# Action item
From the first line of the listing below to the line with "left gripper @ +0", print each line exactly, and nothing more. Leave out the pictures.
*** Opening Dataset extract ***
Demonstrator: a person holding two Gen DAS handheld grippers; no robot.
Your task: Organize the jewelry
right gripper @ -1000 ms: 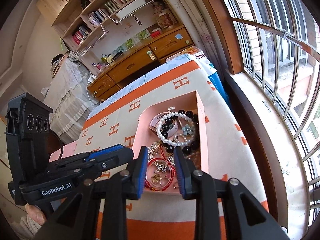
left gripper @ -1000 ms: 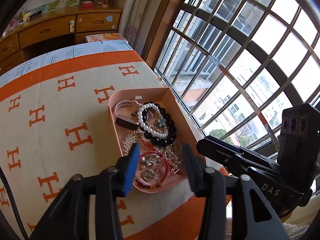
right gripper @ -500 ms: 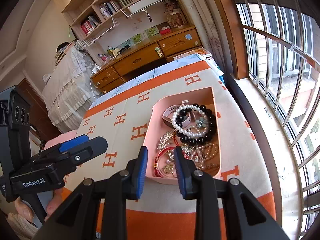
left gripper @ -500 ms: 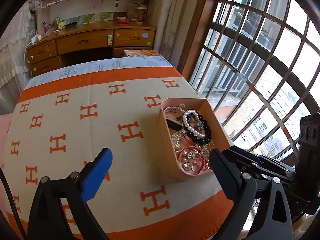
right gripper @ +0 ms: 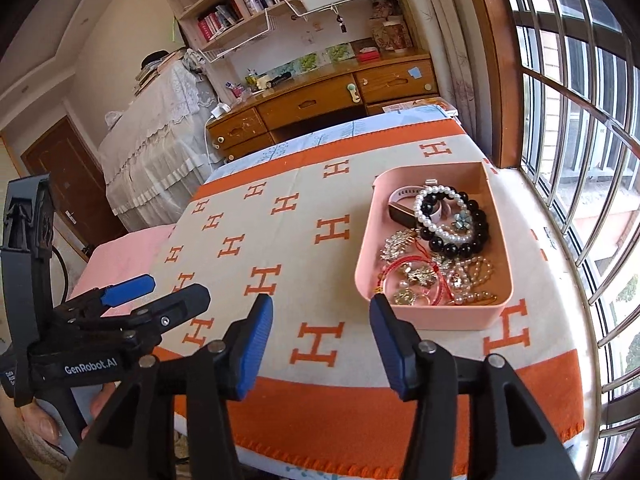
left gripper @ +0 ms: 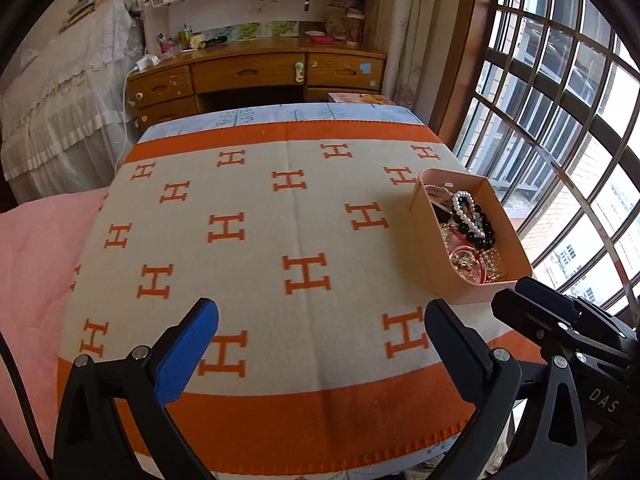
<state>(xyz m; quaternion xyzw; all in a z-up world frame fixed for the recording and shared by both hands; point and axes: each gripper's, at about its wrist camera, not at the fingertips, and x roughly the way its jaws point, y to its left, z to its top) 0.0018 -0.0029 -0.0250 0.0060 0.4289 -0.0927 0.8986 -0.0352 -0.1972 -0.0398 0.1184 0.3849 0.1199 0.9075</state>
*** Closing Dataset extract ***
# Task answer
Demonstrator: a person holding two Gen DAS handheld grippers; no robot.
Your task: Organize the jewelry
right gripper @ -1000 ms: 
left gripper @ -1000 ms: 
right gripper @ -500 ms: 
left gripper @ -500 ms: 
right gripper @ +0 ms: 
left gripper @ +0 ms: 

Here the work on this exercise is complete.